→ Problem to solve
Only the number is needed: how many lines in the entries below contain the string "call"?
※ ※ ※
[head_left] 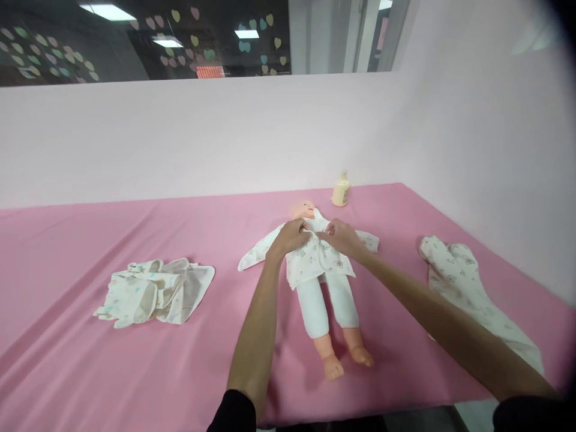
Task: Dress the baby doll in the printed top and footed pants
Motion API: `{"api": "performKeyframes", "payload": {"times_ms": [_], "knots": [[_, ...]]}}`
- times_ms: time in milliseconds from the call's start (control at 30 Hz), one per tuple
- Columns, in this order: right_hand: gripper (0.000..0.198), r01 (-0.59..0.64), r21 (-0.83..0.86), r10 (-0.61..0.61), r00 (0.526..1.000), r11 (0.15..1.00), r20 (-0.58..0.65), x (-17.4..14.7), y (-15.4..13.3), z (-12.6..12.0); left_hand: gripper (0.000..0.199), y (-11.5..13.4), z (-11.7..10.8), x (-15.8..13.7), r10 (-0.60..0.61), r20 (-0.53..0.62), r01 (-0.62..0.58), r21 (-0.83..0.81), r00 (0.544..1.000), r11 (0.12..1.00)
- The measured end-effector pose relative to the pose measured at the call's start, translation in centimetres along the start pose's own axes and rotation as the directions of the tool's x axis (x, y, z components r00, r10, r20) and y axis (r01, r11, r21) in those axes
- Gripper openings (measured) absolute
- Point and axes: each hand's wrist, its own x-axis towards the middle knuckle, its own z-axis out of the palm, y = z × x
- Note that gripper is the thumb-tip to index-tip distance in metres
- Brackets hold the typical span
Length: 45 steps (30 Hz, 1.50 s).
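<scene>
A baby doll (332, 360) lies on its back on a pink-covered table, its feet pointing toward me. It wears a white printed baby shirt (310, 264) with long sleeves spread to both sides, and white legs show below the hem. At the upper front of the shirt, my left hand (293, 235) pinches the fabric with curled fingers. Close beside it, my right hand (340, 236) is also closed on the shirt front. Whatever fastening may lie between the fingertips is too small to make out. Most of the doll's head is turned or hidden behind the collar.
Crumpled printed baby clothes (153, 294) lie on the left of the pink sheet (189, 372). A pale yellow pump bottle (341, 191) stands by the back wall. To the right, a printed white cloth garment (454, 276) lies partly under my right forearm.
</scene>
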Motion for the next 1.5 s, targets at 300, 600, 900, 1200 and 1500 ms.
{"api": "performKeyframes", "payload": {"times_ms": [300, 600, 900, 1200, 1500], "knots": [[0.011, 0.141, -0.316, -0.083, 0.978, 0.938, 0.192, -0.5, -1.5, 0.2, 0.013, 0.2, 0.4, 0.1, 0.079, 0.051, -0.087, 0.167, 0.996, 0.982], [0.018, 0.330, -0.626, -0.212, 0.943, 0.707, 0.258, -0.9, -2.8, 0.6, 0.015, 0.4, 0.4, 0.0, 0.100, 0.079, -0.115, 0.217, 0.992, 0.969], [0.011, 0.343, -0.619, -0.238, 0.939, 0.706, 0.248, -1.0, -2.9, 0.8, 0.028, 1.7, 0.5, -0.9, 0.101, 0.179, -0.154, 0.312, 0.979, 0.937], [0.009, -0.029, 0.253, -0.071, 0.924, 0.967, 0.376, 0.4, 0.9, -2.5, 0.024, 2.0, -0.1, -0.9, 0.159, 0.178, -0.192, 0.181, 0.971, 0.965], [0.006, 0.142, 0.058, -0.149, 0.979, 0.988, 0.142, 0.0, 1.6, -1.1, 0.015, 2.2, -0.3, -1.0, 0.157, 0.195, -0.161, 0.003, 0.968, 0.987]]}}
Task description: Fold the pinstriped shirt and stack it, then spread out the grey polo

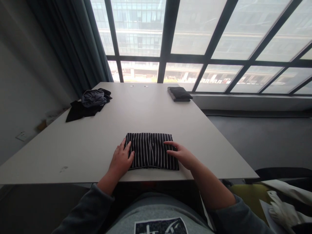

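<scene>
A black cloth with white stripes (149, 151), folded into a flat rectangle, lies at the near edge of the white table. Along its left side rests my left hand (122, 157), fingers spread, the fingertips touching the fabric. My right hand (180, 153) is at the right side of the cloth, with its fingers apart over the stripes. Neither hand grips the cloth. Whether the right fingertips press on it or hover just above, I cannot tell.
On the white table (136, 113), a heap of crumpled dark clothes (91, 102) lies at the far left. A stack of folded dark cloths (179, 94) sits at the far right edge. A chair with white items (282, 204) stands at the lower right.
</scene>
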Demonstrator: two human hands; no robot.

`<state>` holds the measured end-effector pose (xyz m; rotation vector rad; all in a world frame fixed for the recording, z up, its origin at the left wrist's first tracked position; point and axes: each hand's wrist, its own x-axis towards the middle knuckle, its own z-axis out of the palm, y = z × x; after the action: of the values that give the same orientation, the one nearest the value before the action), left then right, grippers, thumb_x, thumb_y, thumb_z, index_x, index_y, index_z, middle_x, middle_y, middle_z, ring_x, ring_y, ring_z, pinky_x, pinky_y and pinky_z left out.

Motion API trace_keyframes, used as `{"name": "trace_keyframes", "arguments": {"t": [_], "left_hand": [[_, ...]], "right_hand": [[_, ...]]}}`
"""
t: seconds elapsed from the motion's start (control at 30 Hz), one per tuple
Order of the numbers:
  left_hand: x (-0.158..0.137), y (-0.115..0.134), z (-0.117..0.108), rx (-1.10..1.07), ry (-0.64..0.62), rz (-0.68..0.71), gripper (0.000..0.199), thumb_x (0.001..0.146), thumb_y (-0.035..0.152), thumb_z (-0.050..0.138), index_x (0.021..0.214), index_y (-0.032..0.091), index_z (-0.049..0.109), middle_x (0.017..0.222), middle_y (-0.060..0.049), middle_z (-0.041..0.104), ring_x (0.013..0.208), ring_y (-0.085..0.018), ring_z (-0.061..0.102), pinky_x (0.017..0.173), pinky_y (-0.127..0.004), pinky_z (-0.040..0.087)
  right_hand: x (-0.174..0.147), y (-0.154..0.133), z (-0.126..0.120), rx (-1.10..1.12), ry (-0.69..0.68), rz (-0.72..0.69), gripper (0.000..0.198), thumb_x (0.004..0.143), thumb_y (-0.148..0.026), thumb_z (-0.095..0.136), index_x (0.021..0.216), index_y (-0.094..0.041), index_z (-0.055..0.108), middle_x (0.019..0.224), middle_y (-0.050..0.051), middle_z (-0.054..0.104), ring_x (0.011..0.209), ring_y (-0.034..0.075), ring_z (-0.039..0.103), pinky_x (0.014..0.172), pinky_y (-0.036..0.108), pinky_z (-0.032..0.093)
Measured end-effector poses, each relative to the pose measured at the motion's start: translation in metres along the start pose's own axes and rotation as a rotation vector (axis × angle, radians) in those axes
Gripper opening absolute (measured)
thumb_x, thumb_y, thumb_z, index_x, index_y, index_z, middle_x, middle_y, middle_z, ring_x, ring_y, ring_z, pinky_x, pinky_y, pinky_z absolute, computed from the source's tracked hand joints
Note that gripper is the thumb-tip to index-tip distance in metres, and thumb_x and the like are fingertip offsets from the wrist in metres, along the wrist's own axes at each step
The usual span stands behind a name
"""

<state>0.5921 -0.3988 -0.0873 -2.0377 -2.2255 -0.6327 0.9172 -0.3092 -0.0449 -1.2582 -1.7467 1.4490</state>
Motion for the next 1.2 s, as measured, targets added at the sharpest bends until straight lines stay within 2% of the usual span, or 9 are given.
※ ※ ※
→ Reply
2